La propriété des marais salans est partout extrêmement divisée. On compte dans le salin de Guérande plus de 3,000 propriétaires ne possédant souvent que deux ou trois œillets disséminés entre plusieurs salines. Cette propriété est désormais fort peu recherchée. Les ventes sont presque impossibles. Le régime du travail constitue presque toujours une sorte d’association ou de métayage dont les fruits se divisent entre le paludier et le propriétaire. Leurs parts varient suivant les lieux. Dans le salin de Guérande, le premier reçoit communément le quart de la récolte; mais le propriétaire supporte les frais du portage des bords de l’œillet jusqu’au mulon. Les porteuses sont payées à raison de 1 franc par an et par œillet; elles profitent en outre du sel blanc formé à la surface. A Bourgneuf, l’usage attribue au paludier la moitié du produit et quelquefois plus, mais le portage s’opère à ses frais.
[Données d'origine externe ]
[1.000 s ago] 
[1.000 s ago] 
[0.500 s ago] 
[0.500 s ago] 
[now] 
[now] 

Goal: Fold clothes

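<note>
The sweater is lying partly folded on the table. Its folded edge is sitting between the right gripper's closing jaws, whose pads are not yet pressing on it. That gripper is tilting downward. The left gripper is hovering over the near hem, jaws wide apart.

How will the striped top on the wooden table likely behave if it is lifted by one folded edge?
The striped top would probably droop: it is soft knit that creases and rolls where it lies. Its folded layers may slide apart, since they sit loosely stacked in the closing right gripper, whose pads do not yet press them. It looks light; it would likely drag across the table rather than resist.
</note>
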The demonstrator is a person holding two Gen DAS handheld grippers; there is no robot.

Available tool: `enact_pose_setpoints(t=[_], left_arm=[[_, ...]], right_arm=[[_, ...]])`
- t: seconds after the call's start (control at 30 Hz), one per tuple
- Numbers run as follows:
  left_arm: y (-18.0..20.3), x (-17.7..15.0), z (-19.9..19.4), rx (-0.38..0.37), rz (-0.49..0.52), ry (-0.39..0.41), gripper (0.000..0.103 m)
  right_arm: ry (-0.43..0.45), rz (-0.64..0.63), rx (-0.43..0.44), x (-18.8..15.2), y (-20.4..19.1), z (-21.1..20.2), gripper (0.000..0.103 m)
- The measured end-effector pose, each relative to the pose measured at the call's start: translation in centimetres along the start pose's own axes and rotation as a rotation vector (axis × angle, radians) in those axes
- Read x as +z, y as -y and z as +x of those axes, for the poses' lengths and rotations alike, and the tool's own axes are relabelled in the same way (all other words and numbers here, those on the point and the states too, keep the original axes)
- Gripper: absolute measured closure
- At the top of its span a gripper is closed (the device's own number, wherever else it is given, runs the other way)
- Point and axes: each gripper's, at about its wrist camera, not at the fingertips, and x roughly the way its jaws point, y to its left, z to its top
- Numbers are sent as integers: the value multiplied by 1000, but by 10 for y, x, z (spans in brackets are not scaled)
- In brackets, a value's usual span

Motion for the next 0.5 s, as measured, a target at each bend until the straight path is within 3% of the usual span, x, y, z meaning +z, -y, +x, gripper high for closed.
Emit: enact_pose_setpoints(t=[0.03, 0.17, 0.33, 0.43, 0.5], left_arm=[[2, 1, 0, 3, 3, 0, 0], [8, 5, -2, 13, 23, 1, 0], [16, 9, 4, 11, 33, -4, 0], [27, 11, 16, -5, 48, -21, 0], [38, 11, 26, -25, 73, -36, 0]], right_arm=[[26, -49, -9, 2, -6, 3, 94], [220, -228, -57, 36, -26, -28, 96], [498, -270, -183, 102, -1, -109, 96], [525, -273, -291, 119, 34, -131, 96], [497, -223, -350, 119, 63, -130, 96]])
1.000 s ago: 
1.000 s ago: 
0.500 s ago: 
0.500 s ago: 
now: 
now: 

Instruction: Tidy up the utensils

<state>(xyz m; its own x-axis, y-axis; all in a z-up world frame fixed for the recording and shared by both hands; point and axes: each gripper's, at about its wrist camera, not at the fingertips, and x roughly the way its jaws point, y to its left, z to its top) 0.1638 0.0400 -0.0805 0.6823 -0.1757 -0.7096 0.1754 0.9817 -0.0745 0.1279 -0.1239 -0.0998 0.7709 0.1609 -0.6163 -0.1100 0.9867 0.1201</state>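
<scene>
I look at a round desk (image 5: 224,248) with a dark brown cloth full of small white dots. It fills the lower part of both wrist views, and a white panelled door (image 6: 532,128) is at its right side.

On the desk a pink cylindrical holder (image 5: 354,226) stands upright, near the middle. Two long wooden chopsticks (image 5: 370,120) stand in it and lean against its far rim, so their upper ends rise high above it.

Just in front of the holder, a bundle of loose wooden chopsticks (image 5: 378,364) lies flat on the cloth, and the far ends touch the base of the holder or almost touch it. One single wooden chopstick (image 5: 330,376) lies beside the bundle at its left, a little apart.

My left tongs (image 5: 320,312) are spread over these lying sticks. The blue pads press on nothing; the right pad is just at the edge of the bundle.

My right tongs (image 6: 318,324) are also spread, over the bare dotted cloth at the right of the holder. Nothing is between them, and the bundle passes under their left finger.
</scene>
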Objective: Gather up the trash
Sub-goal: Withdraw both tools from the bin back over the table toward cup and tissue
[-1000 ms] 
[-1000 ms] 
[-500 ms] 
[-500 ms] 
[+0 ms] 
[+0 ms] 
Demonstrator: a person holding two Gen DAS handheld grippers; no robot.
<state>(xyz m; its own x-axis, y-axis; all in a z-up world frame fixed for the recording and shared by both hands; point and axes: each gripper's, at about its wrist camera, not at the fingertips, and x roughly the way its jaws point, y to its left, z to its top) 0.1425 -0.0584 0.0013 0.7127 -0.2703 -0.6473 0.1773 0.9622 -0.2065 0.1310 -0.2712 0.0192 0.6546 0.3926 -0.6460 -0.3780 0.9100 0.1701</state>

Dans l’un et l’autre cas, le gain du travailleur est bien minime. Les œillets de chaque propriétaire étant le plus souvent dispersés,

  1. Le salin de Guérande renferme 24,986 œillets répartis dans 800 salines, sans parler de 422 œillets plus rapprochés de Saint-Nazaire ; celui de Mesquer compte 7,193 œillets; celui de Bourgneuf à peu près autant.